Even though the presented results are completely irrelevant, the observed effect actually takes place: the Stream API do has an overhead which for such simple tasks cannot be totally eliminated in real applications even after warm-up. Let's write a JMH benchmark:
@Warmup(iterations = 5, time = 500, timeUnit = TimeUnit.MILLISECONDS)
@Measurement(iterations = 10, time = 500, timeUnit = TimeUnit.MILLISECONDS)
@BenchmarkMode(Mode.AverageTime)
@OutputTimeUnit(TimeUnit.MICROSECONDS)
@Fork(3)
@State(Scope.Benchmark)
public class IterativeSum {
@Param({ "100", "10000", "1000000" })
private int n;
public static long iterativeSum(long n) {
long sum = 0;
for(long i=1; i<=n; i++) {
sum+=i;
}
return sum;
}
@Benchmark
public long is() {
return iterativeSum(n);
}
}
Here's baseline test: plain loop. The results on my box are the following:
Benchmark (n) Mode Cnt Score Error Units
IterativeSum.is 100 avgt 30 0.074 ± 0.001 us/op
IterativeSum.is 10000 avgt 30 6.361 ± 0.009 us/op
IterativeSum.is 1000000 avgt 30 688.527 ± 0.910 us/op
Here's your version of Stream API based iteration:
public static long sequentialSumBoxed(long n) {
return Stream.iterate(1L, i -> i+1).limit(n)
.reduce(0L, (i,j) -> i+j);
}
@Benchmark
public long ssb() {
return sequentialSumBoxed(n);
}
The results look like this:
Benchmark (n) Mode Cnt Score Error Units
IterativeSum.ssb 100 avgt 30 1.253 ± 0.084 us/op
IterativeSum.ssb 10000 avgt 30 134.959 ± 0.421 us/op
IterativeSum.ssb 1000000 avgt 30 9119.422 ± 22.817 us/op
Very disappointing: 13-21x slower.
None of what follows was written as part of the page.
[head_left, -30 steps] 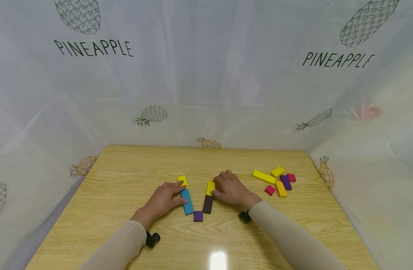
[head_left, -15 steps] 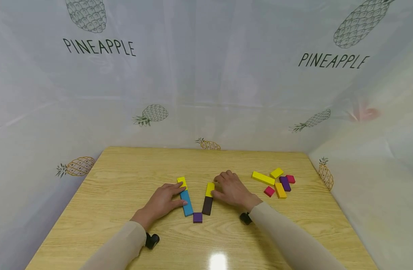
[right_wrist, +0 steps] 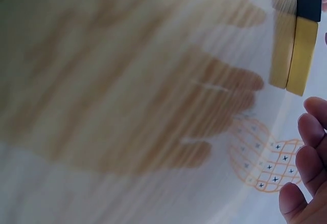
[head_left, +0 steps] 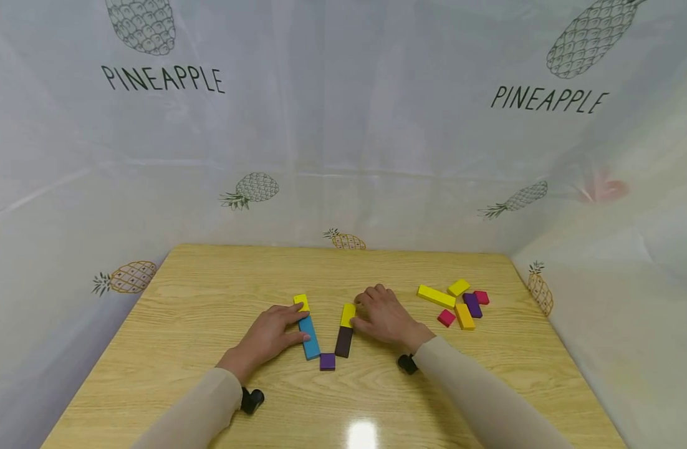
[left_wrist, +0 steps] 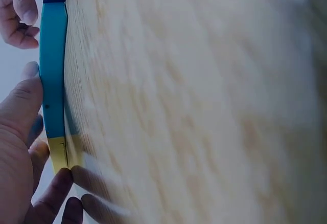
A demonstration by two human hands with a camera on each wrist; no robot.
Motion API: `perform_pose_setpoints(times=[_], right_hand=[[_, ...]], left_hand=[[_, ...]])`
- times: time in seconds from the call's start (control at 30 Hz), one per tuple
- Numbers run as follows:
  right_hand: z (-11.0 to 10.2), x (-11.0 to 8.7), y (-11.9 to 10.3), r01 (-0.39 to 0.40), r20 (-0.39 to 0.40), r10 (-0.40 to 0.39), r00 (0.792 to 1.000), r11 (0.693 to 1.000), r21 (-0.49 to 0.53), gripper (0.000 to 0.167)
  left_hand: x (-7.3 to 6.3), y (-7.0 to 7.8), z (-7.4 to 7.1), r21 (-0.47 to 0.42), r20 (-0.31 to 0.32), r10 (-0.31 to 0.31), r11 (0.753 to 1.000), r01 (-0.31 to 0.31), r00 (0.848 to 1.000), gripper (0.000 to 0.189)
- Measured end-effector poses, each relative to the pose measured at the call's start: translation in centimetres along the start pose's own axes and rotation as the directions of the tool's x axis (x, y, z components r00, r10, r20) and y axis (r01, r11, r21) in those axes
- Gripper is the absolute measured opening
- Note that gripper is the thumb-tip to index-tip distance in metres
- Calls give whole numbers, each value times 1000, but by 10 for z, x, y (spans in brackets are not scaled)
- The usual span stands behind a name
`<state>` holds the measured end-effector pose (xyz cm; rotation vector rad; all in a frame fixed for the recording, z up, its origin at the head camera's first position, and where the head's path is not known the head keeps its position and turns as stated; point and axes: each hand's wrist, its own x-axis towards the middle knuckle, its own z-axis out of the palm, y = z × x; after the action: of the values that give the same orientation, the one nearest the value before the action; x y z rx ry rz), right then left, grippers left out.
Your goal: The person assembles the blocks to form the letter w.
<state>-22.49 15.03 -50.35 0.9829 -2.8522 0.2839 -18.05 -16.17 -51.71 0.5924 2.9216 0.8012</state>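
Blocks lie flat in a V-like shape on the wooden table. Its left arm is a yellow block (head_left: pixel 300 299) end to end with a longer blue block (head_left: pixel 310 346). A dark block (head_left: pixel 344 342) and another yellow block (head_left: pixel 348 313) form the right arm. At the bottom, between the arms, sits a small purple block (head_left: pixel 327 362). My left hand (head_left: pixel 269 335) touches the left arm, a finger at the yellow block and the thumb at the blue one. My right hand (head_left: pixel 384 316) is beside the right yellow block; its fingertips (right_wrist: pixel 309 127) show apart from that block in the right wrist view.
Loose blocks lie at the table's right: a long yellow block (head_left: pixel 436 296), an orange block (head_left: pixel 464 317), a purple block (head_left: pixel 472 305), a red block (head_left: pixel 447 318) and others. A pineapple-printed sheet (head_left: pixel 343 125) hangs behind the wooden table (head_left: pixel 209 274) and along its sides.
The head view has shifted slightly. Both hands and the blocks keep their places on the table.
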Motion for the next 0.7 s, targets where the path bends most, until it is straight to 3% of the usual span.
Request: perform_pose_setpoints(times=[0.2,0.4,0.53,0.7], right_hand=[[-3,0,0,-8,-9,8,1000,1000,11,42],[-6,0,0,-43,-6,43,999,998,34,42],[-9,-1,2,-62,-19,63,998,998,25,43],[-13,-6,9,-87,-45,87,995,996,1,44]], left_hand=[[2,-3,-2,-14,0,15,1000,-15,1000,61],[6,-1,-8,9,-47,42,999,-42,998,61],[9,10,-12,47,-75,68,997,-65,995,57],[16,32,-16,40,-40,114,993,-112,993,52]])
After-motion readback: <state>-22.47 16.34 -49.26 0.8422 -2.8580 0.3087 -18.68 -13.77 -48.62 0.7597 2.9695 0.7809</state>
This version has many boxing operations inside, that's why primitive stream specializations were created. Let's check non-boxed version:
public static long sequentialSum(long n) {
return LongStream.iterate(1L, i -> i+1).limit(n)
.reduce(0L, (i,j) -> i+j);
}
@Benchmark
public long ss() {
return sequentialSum(n);
}
The results are the following:
Benchmark (n) Mode Cnt Score Error Units
IterativeSum.ss 100 avgt 30 0.661 ± 0.001 us/op
IterativeSum.ss 10000 avgt 30 67.498 ± 5.732 us/op
IterativeSum.ss 1000000 avgt 30 1982.687 ± 38.501 us/op
Much better now, but still 2.8-10x times slower. An alternative would be to use the range:
public static long rangeSum(long n) {
return LongStream.rangeClosed(1, n).sum();
}
@Benchmark
public long rs() {
return rangeSum(n);
}
The results are the following:
Benchmark (n) Mode Cnt Score Error Units
IterativeSum.rs 100 avgt 30 0.316 ± 0.001 us/op
IterativeSum.rs 10000 avgt 30 28.646 ± 0.065 us/op
IterativeSum.rs 1000000 avgt 30 2158.962 ± 514.780 us/op
Now it's 3.1-4.5x times slower. The cause of this slowness is that Stream API has very long call chain which hits the MaxInlineLevel
JVM limit, so it cannot be fully inlined by default. You may increase this limit setting like -XX:MaxInlineLevel=20
and get the following result:
Benchmark (n) Mode Cnt Score Error Units
IterativeSum.rs 100 avgt 30 0.111 ± 0.001 us/op
IterativeSum.rs 10000 avgt 30 9.552 ± 0.017 us/op
IterativeSum.rs 1000000 avgt 30 729.935 ± 31.915 us/op
Much better: now it's only 1.05-1.5x slower.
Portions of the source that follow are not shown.